### Description of the task:
From the line below that contains "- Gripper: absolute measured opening" to the line that contains "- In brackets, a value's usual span", repeat every line exactly, both ends included, and nothing else.

### Source material:
§

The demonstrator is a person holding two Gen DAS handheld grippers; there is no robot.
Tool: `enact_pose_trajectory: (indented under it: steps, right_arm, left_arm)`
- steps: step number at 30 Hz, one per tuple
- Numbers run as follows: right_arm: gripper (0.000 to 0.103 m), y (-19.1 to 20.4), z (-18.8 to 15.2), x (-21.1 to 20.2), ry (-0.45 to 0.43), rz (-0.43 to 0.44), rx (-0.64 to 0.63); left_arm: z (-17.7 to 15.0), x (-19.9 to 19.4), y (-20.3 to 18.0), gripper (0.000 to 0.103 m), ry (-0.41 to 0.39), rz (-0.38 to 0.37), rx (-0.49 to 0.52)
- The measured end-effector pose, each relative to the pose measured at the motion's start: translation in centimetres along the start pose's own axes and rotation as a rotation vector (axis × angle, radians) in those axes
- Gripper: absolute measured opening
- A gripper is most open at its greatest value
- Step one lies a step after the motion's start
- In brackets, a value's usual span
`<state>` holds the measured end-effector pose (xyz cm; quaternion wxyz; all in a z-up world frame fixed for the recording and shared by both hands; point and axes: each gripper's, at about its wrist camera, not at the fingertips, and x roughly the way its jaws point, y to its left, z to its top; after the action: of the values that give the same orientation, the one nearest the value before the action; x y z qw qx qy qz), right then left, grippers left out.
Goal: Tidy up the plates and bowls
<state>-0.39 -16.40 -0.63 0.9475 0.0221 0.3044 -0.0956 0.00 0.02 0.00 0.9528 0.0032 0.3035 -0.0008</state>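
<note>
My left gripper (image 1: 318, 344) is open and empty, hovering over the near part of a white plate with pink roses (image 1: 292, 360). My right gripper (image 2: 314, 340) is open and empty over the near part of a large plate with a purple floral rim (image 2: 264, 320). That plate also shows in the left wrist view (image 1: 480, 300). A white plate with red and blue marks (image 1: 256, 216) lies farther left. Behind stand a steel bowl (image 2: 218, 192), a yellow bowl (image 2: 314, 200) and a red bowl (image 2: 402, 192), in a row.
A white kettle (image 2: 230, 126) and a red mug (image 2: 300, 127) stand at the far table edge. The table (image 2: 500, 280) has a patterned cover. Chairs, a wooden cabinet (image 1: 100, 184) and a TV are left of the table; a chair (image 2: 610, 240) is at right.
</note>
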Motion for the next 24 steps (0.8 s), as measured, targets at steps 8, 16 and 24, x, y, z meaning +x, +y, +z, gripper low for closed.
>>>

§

### Response below:
- Gripper: absolute measured opening
- A gripper is most open at its greatest value
- Step one lies a step after the motion's start
- In brackets, a value's usual span

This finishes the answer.